Gmail’s new AI companion will be able to help you draft and customize your emails, Google announced as part of this week’s news from its Google Cloud Next ’23 event. The company had shared a number of updates about its AI-powered companion, Duet AI, which is becoming generally available for Workspace users, aiding them with various tasks across meetings, documents, Google Chat, and more.
The company had also said that Duet AI would enhance Gmail’s existing smart reply feature by allowing users to draft longer, more personalized emails with a tap.
Now, Google has shared more on how that will actually work in an update for Workspace users.
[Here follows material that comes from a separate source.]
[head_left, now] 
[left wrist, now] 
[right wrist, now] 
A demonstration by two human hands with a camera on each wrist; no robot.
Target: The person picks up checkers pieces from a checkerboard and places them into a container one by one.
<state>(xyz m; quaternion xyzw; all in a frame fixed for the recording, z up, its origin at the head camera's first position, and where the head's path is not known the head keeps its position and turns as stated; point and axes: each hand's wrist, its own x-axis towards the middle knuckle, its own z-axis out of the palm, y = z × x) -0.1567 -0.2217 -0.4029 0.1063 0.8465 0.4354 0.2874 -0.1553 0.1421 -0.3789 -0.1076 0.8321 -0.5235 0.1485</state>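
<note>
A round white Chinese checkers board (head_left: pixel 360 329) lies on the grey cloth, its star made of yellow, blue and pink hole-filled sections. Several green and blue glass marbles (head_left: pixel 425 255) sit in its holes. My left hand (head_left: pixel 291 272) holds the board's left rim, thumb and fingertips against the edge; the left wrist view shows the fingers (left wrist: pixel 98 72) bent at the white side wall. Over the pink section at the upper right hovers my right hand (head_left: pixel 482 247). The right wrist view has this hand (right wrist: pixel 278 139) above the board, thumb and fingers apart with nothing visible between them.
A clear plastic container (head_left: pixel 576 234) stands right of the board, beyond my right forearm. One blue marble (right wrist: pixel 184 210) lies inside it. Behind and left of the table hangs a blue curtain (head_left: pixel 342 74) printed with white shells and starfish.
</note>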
On both web and mobile, Gmail users trialing Duet AI will gain access to a “Help me write” button that will offer them a variety of options for writing assistance.
For instance, Duet AI can now use your own words to draft an email message, as it can understand the context from previous emails in a thread to create replies that are relevant to the current conversation.
You can also use the AI feature to make the tone of your drafted email sound more formal or elaborate on the draft by adding more detail to the message.
Alternatively, you can opt to decrease the length of your drafted email if you’re looking for brevity.
Plus, Google added a fun (though likely not as helpful), feature “I’m feeling Lucky,” — a throwback to the Google button that would take you directly to the first search result when you typed a query into the Google search box.
In this case, however, the “I’m feeling Lucky” option provided by the AI lets you choose from a number of fun variations on tone and style for the email content you’ve drafted.
A similar “Help me write” feature will also come to Docs, Google noted, letting you change the tone of your content, summarize sections, add bullets, elaborate or shorten your text, receive a different generated draft if you didn’t like the first (“retry”), and more.
You can also provide your own instructions on how you want your content refined through a custom option, Google said.